Source data
■ ■ ■ ■ ■ ■ ■
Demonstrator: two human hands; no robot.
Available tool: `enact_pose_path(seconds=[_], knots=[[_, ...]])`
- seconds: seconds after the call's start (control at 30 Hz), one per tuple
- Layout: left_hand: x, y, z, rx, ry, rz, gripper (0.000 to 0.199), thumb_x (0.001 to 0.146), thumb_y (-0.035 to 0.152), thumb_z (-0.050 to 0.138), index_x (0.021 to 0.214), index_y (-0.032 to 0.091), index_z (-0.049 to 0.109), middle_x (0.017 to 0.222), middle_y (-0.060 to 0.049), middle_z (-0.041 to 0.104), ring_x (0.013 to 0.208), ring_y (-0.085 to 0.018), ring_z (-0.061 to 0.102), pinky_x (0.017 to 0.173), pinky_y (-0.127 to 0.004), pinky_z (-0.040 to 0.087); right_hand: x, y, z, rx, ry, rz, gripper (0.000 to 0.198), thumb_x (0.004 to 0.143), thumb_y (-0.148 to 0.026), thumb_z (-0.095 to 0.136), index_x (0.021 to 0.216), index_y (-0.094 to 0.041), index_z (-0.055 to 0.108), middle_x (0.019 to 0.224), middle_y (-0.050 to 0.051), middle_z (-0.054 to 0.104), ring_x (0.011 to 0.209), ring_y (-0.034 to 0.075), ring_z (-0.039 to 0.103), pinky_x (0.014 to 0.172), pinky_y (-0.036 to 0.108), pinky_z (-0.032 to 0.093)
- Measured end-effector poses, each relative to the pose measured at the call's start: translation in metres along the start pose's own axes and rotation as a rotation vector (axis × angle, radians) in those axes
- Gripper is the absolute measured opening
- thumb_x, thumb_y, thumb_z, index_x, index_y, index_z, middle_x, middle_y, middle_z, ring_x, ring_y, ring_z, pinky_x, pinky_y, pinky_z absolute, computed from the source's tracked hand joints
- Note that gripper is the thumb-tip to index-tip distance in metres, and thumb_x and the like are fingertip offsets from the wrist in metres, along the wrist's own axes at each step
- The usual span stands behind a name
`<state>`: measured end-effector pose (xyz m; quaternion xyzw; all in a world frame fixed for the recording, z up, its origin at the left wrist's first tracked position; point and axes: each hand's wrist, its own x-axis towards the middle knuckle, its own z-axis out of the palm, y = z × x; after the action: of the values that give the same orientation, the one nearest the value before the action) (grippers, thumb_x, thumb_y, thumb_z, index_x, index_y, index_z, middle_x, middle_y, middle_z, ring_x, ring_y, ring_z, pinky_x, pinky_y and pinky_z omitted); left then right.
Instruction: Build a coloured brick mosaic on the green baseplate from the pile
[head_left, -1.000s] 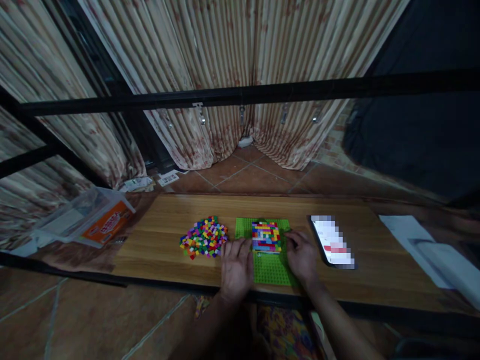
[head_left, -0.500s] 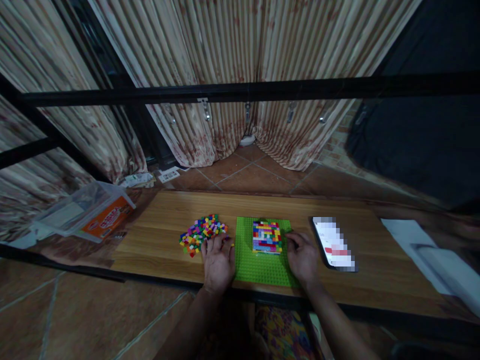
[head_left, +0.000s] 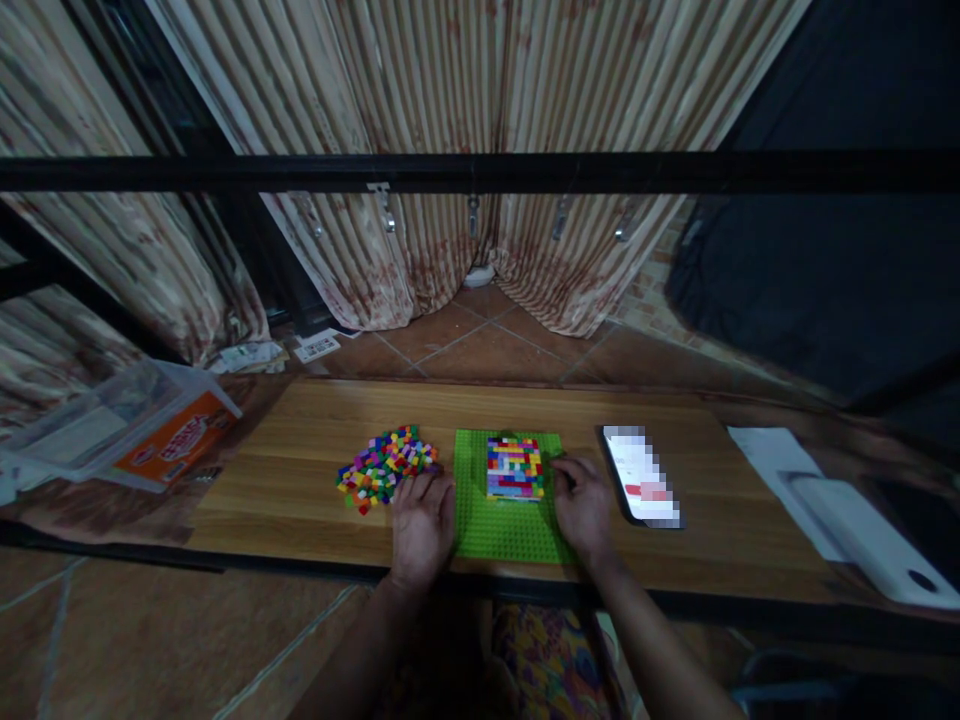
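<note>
A green studded baseplate (head_left: 510,535) lies on the wooden table, bearing a block built from multicoloured toy bricks (head_left: 514,470). My left hand (head_left: 422,522) rests at the plate's left edge, close to the heap of small loose bricks (head_left: 384,466). Its fingers are bent and drawn together, and their tips are partly hidden. On the other side, my right hand (head_left: 582,508) lies over the plate's right edge with thumb and index finger pinched beside the block. Whatever is between those fingers is too small to make out.
To the right lies a phone (head_left: 641,475) with a lit screen, then white paper (head_left: 780,480) and a white device (head_left: 877,540). A clear plastic box (head_left: 127,425) with an orange label stands at the left. A dark bar (head_left: 480,172) crosses before the curtains (head_left: 420,90).
The view has shifted, so the table's things appear farther left. My left fingers have drawn closer together, and the small yellow piece beside them no longer shows. My right hand keeps its pinch.
</note>
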<state>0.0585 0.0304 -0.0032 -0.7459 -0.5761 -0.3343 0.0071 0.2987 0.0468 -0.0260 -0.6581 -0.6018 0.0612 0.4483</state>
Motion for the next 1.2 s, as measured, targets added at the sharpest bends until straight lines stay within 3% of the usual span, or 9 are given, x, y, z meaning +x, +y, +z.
enact_pose_path(seconds=[0.1,0.4,1.2], knots=[[0.003,0.01,-0.002,-0.066,-0.021,0.0,0.017,0.092,0.019,0.048,0.093,0.02,0.066,0.085,-0.004,0.069,0.082,-0.02,0.062,0.079,-0.036,0.047,0.0,0.001,0.0,0.012,-0.004,-0.003,0.025,0.083,-0.023,0.045,0.086,-0.017,0.07,0.092,0.01,0.068,0.086,0.022,0.062,0.08,0.036,0.05],[0.014,0.04,0.002,-0.207,-0.024,-0.025,0.013,0.089,0.019,0.053,0.093,0.02,0.065,0.084,-0.002,0.071,0.082,-0.019,0.064,0.081,-0.036,0.047,0.0,-0.001,0.001,0.038,0.003,0.029,0.026,0.082,-0.023,0.045,0.085,-0.018,0.07,0.092,0.009,0.067,0.086,0.022,0.063,0.079,0.036,0.051],[0.043,0.068,0.018,-0.209,-0.126,0.064,0.01,0.084,0.019,0.063,0.086,0.027,0.07,0.092,0.001,0.068,0.09,-0.019,0.058,0.091,-0.042,0.036,0.001,-0.003,0.0,0.039,0.005,0.015,0.025,0.081,-0.02,0.045,0.085,-0.018,0.069,0.091,0.009,0.068,0.086,0.022,0.062,0.081,0.036,0.05]])
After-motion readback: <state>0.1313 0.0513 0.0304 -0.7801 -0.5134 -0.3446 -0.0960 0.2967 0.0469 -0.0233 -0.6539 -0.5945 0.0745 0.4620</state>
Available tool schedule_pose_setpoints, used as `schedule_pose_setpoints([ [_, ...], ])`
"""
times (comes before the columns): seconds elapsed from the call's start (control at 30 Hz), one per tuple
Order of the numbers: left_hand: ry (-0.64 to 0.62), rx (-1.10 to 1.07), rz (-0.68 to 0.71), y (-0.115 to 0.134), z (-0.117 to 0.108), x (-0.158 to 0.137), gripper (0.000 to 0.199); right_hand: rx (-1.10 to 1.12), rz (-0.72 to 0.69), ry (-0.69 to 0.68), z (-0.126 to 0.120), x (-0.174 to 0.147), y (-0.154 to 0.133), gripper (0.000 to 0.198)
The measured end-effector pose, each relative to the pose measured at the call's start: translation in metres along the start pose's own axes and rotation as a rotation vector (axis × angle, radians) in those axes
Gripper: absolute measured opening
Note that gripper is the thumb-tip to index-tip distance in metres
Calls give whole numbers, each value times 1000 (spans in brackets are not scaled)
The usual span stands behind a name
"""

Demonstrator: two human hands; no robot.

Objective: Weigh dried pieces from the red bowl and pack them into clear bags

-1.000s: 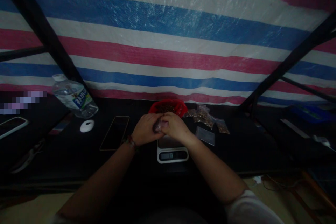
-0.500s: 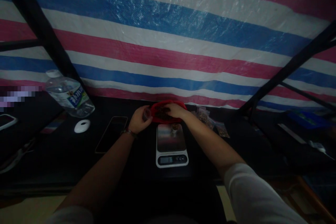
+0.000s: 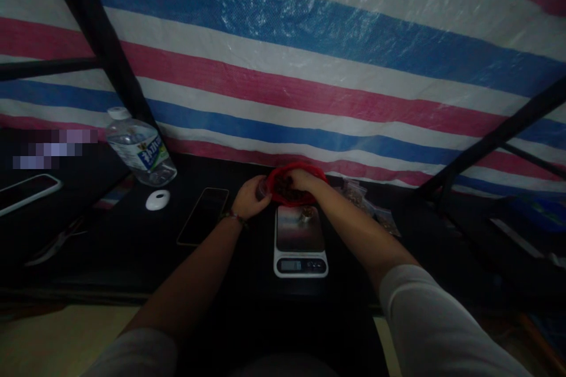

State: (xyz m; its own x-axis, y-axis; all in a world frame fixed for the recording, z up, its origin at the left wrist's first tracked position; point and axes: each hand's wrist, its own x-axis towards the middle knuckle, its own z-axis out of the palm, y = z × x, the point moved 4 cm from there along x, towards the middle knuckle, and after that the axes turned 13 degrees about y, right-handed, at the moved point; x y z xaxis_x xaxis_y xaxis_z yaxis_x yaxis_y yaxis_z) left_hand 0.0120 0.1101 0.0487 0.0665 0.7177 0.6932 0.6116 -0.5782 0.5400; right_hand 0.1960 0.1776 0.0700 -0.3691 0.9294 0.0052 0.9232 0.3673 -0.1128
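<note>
My left hand (image 3: 248, 199) is closed around a small clear cup (image 3: 262, 189) at the left rim of a red bag (image 3: 297, 200). My right hand (image 3: 305, 181) reaches into this bag, among small dark pieces (image 3: 287, 190); its fingertips are hidden there. Just in front of the bag lies a white kitchen scale (image 3: 301, 241) with a metal plate and a lit display, its digits too small to read. A little metallic cup (image 3: 306, 214) with brownish bits in it stands on the far part of the plate.
Small zip bags of brown pieces (image 3: 355, 194) lie right of the red bag. To my left are a dark phone (image 3: 204, 215), a white oval object (image 3: 158, 199) and a plastic bottle (image 3: 144, 150). A striped sheet (image 3: 283, 88) hangs behind the black table.
The camera view has shifted, so everything sits further right in the picture. My right hand stays in the red bag, its fingers dipped among the dark pieces; my left still holds the cup.
</note>
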Motion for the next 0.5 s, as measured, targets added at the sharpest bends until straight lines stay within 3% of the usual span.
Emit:
schedule_pose_setpoints([
  [0.27, 6, -24, 3, -2, -1, -3, 47, 75, -63, 107, 1, -2, 3, 23],
  [0.5, -18, -14, -22, -2, 0, -4, 45, 37, -120, 84, 8, -11, 1, 25],
])
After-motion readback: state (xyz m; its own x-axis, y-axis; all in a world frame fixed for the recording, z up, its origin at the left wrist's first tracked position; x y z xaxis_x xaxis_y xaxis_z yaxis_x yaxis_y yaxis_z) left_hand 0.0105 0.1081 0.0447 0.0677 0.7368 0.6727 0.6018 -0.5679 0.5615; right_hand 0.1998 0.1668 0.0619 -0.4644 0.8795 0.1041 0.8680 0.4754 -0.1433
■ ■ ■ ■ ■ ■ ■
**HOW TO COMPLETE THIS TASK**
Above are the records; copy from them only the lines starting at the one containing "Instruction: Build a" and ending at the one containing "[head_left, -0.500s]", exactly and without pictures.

**WRITTEN SOLUTION**
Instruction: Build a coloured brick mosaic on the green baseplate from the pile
[head_left, -1.000s] 
[head_left, -0.500s] 

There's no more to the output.